- **Assigned task**:
Restate word for word the section of the entries that opens at the line containing "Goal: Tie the" and closes at the line containing "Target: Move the", both lines kept, pictures dropped.
---- Supplied data
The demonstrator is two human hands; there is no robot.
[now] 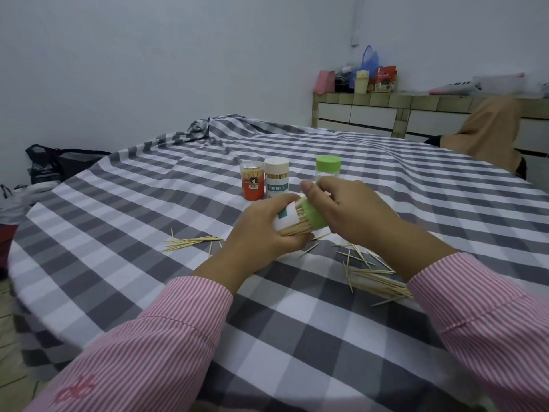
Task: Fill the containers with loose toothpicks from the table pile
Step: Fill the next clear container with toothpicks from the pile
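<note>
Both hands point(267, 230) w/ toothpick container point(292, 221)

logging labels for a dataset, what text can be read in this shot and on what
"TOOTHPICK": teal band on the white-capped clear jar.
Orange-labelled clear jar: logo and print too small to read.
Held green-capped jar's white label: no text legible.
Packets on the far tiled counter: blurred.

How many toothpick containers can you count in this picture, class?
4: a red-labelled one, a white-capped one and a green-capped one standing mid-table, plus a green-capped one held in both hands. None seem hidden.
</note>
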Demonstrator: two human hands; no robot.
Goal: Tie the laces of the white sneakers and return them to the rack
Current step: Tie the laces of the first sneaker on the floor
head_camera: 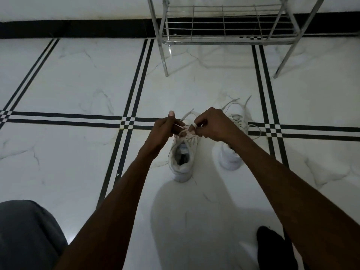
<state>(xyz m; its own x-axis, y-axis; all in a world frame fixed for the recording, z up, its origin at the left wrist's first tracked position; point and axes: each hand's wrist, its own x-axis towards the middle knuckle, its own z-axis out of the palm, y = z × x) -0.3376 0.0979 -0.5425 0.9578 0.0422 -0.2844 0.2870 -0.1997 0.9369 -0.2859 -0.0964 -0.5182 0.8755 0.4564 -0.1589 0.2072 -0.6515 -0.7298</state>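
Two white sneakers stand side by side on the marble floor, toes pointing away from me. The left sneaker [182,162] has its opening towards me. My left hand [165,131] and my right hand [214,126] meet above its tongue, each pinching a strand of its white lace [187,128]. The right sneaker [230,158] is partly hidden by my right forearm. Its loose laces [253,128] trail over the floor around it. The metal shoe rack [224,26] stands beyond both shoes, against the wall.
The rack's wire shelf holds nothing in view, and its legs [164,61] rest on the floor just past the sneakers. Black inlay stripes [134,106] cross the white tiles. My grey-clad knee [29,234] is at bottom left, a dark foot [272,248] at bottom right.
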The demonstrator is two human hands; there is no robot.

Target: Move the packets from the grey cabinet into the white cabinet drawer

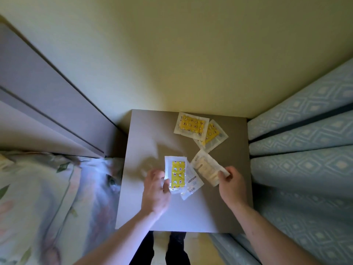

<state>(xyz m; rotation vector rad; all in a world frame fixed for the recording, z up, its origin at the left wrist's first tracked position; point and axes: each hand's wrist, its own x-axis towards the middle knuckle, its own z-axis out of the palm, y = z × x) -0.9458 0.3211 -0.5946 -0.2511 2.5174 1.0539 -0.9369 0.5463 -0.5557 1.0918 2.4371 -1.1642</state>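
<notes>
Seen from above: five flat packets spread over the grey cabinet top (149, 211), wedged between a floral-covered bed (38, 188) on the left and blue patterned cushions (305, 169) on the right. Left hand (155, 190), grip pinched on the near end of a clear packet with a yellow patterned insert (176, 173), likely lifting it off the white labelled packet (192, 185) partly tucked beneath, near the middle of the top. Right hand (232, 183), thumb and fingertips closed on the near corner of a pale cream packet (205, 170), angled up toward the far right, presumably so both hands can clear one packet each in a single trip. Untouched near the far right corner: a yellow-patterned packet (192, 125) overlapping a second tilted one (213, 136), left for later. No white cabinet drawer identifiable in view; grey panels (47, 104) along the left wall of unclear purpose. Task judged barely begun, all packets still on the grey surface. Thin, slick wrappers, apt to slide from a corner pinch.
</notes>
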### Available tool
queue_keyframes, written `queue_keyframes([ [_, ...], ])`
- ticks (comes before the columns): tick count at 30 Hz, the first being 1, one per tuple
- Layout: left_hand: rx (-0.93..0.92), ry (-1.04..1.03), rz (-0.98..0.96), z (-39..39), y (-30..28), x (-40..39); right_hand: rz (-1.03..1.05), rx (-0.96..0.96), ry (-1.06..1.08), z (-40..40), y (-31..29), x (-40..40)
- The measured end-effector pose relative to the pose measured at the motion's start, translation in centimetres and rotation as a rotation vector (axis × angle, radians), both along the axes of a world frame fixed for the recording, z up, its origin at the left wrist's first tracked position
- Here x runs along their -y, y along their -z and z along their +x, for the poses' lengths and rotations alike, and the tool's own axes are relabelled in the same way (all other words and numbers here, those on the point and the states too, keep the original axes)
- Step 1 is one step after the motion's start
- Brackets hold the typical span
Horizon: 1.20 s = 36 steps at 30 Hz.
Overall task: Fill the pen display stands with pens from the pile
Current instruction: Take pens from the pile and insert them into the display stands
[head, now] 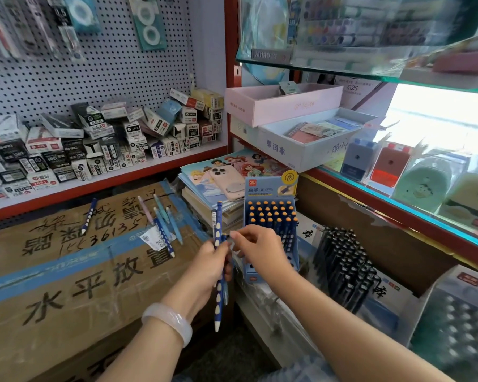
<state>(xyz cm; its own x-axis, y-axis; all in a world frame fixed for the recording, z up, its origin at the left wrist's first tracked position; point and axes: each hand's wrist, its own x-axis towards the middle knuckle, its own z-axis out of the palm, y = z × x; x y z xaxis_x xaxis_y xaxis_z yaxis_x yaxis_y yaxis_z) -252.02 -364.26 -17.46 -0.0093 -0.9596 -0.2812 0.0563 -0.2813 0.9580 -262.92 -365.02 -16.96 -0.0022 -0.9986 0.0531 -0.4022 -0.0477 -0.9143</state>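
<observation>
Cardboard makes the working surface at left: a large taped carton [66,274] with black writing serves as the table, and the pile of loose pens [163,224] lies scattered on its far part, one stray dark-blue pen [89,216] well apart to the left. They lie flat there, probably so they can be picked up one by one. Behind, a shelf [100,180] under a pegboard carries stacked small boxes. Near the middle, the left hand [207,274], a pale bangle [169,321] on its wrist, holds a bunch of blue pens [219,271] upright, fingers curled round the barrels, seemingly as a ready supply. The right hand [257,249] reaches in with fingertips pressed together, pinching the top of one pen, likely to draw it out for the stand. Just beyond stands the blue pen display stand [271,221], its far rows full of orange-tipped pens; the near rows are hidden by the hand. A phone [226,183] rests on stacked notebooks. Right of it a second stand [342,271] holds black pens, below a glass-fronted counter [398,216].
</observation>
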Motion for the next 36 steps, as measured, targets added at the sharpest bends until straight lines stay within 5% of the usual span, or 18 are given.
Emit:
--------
- **Output for this exercise**:
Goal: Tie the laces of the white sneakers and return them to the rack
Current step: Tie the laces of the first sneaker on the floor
head_camera: 
<state>(xyz m; its own x-axis, y-axis; all in a world frame fixed for the recording, z up, its origin at the left wrist's first tracked position; point and axes: each hand's wrist, its own x-axis towards the middle knuckle, its own z-axis out of the palm, y = z × x) -0.3376 0.0979 -0.5425 0.9578 0.0422 -0.2844 0.2870 -0.1997 0.9369 -0.2859 -0.0964 -0.5182 0.8755 0.4564 -0.1589 0.2072 -0.6515 -0.7298</state>
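Two white sneakers stand side by side on the marble floor, toes pointing away from me. The left sneaker [182,162] has its opening towards me. My left hand [165,131] and my right hand [214,126] meet above its tongue, each pinching a strand of its white lace [187,128]. The right sneaker [230,158] is partly hidden by my right forearm. Its loose laces [253,128] trail over the floor around it. The metal shoe rack [224,26] stands beyond both shoes, against the wall.
The rack's wire shelf holds nothing in view, and its legs [164,61] rest on the floor just past the sneakers. Black inlay stripes [134,106] cross the white tiles. My grey-clad knee [29,234] is at bottom left, a dark foot [272,248] at bottom right.
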The demonstrator is two human hands; there is no robot.

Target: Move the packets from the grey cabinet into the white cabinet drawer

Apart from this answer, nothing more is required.